[Input data]

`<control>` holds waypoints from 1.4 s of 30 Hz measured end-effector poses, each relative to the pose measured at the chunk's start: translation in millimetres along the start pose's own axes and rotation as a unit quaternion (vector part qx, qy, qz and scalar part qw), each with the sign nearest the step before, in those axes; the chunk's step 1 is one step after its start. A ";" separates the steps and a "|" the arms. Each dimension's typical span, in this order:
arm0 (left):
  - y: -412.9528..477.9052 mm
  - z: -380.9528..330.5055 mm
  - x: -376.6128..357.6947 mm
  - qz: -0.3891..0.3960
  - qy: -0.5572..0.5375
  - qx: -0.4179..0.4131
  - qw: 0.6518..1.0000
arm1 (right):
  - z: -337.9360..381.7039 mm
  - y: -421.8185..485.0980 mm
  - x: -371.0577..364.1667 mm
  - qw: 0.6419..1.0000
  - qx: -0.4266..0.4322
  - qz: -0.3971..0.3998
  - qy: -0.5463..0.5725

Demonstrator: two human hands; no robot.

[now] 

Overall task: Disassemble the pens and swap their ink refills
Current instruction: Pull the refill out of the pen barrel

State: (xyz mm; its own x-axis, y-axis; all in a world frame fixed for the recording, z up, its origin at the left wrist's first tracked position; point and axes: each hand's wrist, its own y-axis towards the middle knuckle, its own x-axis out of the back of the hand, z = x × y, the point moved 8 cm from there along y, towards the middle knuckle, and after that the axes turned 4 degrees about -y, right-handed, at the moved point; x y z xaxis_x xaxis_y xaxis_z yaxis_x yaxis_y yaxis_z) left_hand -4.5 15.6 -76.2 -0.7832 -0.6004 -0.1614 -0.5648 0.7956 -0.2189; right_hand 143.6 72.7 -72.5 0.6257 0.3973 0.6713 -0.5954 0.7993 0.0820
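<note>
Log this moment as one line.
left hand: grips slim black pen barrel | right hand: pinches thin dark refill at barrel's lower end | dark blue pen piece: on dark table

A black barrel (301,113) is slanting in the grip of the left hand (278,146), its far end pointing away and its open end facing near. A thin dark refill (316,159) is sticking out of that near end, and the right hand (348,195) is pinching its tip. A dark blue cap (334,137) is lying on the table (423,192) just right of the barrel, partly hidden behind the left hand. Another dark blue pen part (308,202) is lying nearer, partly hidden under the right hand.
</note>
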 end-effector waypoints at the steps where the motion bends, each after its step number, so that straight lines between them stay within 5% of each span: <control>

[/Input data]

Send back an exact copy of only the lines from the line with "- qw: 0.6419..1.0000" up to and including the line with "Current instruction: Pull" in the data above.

**Finished exercise:**
  - qw: 0.6419..1.0000
  - qx: -0.4266..0.4322
  - qz: -0.3971..0.3998
  - qy: -0.5463..0.5725

Demonstrator: two human hands; no robot.

[now] 

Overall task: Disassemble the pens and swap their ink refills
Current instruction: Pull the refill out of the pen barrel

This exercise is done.